Published 01/10/2013, 01:36 AM
Updated 07/09/2023, 06:31 AM

What is bad news for one is good news for the other.

India’s iron ore exports have been showing a steadily decline since 2010, not because of lack of production, but because of court-imposed bans put in place to resolve the murky issue of illegal mining. Two of its major ore-producing states, Karnataka and Goa, have been severely affected by the ban, which in turn has hurt India’s overall exports of iron ore.

So, while iron ore companies in India can only rue their fate, and wonder what 2013 has in store for them, the country that is said to have taken over from where India left is Australia.
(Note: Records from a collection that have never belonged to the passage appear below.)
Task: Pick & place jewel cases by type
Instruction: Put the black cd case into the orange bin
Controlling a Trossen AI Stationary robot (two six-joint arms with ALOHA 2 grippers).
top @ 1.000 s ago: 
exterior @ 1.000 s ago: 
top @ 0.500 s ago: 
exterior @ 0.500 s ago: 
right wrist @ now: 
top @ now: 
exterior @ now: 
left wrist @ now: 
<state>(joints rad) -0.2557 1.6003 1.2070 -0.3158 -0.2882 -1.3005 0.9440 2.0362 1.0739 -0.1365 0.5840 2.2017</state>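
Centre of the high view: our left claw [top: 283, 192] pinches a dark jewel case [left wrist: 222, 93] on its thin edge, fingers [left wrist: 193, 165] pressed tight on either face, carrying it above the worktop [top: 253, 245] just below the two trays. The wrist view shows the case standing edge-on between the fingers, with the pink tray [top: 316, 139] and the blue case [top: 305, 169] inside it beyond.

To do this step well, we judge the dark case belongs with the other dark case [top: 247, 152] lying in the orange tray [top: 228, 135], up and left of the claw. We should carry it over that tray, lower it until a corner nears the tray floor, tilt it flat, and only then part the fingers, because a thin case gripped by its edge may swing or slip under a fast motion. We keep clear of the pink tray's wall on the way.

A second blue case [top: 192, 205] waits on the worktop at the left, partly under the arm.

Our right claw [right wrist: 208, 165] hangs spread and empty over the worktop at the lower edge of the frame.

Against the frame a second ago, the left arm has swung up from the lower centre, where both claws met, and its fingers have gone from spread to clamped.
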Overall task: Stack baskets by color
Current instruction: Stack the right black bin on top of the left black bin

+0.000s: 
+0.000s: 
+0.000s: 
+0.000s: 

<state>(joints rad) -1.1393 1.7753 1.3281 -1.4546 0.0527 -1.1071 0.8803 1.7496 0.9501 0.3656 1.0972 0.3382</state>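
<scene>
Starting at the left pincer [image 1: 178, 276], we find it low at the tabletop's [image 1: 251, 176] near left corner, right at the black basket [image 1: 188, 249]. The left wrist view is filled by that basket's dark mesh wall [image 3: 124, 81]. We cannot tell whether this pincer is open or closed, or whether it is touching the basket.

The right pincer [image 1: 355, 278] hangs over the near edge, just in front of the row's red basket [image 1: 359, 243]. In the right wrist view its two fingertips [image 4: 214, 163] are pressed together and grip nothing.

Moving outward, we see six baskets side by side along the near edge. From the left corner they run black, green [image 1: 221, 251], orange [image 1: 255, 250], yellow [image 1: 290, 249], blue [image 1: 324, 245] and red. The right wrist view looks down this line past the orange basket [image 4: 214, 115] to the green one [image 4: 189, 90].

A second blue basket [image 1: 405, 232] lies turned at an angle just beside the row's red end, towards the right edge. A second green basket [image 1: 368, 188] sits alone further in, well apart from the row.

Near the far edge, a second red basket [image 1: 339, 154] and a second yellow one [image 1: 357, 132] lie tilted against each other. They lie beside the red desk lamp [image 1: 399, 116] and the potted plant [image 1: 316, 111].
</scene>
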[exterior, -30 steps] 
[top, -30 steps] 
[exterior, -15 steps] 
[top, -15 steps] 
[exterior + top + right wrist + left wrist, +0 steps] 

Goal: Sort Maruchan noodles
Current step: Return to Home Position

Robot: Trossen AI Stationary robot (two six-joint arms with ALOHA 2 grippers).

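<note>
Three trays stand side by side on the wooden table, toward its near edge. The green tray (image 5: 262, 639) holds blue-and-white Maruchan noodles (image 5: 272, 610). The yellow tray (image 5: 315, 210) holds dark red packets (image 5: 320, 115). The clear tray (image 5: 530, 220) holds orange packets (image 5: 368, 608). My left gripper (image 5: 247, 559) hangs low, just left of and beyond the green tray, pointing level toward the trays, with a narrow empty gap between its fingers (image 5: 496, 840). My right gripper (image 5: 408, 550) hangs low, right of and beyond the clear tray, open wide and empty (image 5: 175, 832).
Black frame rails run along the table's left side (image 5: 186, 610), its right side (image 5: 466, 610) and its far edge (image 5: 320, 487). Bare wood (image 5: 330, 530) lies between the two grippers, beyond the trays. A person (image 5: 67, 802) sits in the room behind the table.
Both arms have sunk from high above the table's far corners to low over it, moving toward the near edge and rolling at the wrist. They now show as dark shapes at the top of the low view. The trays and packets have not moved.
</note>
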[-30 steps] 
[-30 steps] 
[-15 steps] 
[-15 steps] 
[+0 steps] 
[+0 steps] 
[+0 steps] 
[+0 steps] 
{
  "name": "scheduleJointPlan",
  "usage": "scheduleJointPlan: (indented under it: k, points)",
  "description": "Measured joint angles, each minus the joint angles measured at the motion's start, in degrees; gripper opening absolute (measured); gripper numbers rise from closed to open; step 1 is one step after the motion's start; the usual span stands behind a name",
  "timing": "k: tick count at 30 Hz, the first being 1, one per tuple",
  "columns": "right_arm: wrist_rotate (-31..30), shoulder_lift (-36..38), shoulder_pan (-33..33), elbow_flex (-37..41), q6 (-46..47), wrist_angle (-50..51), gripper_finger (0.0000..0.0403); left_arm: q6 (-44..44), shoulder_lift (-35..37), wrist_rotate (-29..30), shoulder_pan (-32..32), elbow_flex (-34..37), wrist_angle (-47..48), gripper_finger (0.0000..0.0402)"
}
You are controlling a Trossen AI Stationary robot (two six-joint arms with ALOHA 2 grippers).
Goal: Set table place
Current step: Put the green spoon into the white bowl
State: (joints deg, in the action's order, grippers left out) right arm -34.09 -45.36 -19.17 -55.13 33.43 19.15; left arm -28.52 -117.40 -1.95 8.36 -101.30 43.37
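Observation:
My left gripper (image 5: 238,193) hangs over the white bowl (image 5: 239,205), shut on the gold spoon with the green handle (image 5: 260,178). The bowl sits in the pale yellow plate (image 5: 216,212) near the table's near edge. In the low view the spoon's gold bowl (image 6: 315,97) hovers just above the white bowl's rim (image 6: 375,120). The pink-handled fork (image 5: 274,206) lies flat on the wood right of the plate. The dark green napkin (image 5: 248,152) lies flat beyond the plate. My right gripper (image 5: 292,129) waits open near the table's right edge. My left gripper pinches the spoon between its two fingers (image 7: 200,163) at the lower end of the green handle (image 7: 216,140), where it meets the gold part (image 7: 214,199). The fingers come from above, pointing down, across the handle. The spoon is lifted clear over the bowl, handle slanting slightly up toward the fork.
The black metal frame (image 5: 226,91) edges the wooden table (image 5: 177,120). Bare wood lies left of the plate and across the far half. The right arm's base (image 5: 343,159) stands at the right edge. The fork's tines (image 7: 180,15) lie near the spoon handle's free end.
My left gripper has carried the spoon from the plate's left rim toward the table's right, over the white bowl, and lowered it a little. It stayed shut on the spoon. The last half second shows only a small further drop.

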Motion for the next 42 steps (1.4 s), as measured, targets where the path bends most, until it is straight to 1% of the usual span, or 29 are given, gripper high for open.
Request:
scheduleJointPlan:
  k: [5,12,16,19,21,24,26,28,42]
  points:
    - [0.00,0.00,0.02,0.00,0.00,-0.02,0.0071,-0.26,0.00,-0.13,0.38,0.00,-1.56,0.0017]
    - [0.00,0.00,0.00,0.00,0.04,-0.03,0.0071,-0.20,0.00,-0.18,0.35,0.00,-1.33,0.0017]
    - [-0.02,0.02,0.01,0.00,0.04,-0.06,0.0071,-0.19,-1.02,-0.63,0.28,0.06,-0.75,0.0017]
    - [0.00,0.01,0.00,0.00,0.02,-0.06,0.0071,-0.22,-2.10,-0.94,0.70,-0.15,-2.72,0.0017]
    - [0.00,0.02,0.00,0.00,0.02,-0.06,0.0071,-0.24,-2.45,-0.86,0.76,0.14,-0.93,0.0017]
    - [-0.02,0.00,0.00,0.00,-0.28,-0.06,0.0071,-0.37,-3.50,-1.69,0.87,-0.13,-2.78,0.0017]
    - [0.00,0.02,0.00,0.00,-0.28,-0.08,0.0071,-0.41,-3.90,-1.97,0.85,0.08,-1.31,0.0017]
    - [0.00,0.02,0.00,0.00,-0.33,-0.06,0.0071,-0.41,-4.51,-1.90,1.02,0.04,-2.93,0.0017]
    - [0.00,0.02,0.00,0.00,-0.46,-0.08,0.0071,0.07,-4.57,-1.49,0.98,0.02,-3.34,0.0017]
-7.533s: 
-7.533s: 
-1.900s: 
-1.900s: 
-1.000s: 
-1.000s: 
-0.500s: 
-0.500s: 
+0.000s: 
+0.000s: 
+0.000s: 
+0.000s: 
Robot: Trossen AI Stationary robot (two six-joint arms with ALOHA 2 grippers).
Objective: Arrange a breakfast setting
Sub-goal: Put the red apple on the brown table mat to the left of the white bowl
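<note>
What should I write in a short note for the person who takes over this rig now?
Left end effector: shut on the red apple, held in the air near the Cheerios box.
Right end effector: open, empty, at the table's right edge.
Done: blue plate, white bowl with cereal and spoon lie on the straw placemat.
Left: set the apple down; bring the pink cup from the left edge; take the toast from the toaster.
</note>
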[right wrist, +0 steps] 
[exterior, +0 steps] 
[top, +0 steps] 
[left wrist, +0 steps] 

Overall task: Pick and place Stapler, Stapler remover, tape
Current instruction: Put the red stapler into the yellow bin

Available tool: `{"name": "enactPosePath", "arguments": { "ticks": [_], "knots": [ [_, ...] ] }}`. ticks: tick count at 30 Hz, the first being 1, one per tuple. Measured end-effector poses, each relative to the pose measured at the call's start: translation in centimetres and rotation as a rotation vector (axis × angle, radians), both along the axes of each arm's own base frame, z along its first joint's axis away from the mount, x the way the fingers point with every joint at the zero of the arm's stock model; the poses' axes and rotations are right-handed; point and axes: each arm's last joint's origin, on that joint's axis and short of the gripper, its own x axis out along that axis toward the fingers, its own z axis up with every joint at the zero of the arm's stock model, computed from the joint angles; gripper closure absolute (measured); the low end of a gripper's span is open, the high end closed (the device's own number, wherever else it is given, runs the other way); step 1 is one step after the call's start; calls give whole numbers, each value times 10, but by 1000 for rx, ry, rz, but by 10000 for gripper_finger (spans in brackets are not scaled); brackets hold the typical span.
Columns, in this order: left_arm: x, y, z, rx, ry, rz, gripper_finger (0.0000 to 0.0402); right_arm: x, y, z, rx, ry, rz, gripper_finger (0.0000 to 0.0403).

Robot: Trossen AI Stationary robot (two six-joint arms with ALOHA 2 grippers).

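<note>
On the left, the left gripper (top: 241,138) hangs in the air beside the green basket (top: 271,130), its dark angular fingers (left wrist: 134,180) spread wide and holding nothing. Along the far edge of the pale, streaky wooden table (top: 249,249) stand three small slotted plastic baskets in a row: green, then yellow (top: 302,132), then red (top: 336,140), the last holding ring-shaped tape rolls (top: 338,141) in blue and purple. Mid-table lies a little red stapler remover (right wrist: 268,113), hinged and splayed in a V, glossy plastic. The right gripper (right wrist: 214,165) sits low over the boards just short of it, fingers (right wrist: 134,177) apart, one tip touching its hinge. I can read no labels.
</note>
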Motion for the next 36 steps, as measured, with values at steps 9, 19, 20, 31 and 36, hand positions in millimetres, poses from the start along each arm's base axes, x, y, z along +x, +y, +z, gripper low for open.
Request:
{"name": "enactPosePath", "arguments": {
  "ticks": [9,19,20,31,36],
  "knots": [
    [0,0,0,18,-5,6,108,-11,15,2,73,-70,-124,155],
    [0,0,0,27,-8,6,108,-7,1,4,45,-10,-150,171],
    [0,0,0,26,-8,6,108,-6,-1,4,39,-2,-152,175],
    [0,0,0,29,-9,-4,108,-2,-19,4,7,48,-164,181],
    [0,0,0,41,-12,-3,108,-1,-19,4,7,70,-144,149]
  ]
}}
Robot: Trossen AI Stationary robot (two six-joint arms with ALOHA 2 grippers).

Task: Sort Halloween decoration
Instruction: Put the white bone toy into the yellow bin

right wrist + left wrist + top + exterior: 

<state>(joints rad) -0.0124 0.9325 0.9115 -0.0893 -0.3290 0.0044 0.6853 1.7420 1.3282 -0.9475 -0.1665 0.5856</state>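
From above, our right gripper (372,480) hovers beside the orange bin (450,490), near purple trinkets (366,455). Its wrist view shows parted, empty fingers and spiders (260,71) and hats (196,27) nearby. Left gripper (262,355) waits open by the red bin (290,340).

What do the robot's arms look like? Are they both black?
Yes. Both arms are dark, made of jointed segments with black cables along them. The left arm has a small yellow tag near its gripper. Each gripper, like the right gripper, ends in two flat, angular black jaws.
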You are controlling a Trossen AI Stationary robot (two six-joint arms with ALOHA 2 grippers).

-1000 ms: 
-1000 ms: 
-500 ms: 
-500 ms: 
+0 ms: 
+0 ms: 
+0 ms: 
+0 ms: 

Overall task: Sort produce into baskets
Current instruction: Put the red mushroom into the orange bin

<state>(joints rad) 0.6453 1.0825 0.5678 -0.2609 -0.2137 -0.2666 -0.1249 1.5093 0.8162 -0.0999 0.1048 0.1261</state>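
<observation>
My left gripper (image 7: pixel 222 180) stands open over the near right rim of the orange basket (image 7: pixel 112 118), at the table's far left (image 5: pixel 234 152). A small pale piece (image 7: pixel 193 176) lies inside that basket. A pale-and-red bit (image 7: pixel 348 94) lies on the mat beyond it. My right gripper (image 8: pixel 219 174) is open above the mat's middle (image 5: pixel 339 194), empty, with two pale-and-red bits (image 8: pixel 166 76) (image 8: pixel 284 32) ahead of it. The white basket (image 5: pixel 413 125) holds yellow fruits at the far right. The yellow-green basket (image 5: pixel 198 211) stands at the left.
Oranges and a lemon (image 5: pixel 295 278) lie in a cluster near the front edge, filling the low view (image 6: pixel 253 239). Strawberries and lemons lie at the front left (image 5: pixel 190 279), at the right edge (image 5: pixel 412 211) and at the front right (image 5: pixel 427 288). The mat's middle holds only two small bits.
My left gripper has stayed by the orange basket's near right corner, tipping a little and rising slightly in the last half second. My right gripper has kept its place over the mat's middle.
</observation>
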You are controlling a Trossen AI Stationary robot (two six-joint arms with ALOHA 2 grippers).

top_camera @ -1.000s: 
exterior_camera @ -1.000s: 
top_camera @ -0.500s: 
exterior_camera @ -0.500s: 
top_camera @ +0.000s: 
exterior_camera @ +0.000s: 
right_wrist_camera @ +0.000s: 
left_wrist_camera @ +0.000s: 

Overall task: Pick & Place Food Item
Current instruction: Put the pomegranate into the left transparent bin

According to data compiled by Bloomberg, Australia had supplied 318 million tons, or 47 percent of China’s imports in the first 11 months of 2012, up from 43 percent in 2011.

India, on the other hand, had exported 33.1 million tons in the first 11 months of 2012, for a mere 4.9 percent market share, down from 11 percent in 2011. India’s share in iron ore exports to China, the biggest importer of ore in the world today, have come down from 20 percent in 2007 to 11 percent in 2011, and further down to 8 percent in the first half of 2012.

A report in The Indian Express stated that despite Australia’s overall trade deficit widening, revival in the Chinese demand for iron ore had seen prices for Australia’s single biggest export earner rebound no less than 77 percent from lows hit in September 2012 to reach $153.90 a ton in the first week of January 2013. For Indian miners, so bleak is the situation that its highest miners’ organization, the Federation of Indian Mineral Industries (FIMI), has asked the government to drastically reduce the export duty on low-grade iron ore to 5 percent from the present 30 percent, which is going back to the pre-March 2011 days.

FIMI representatives say the current export rate had rendered shipments unviable, a kind of double whammy in the wake of the mining ban in some states. They say such high duty had made Indian mining companies lose their competitive edge in the global markets.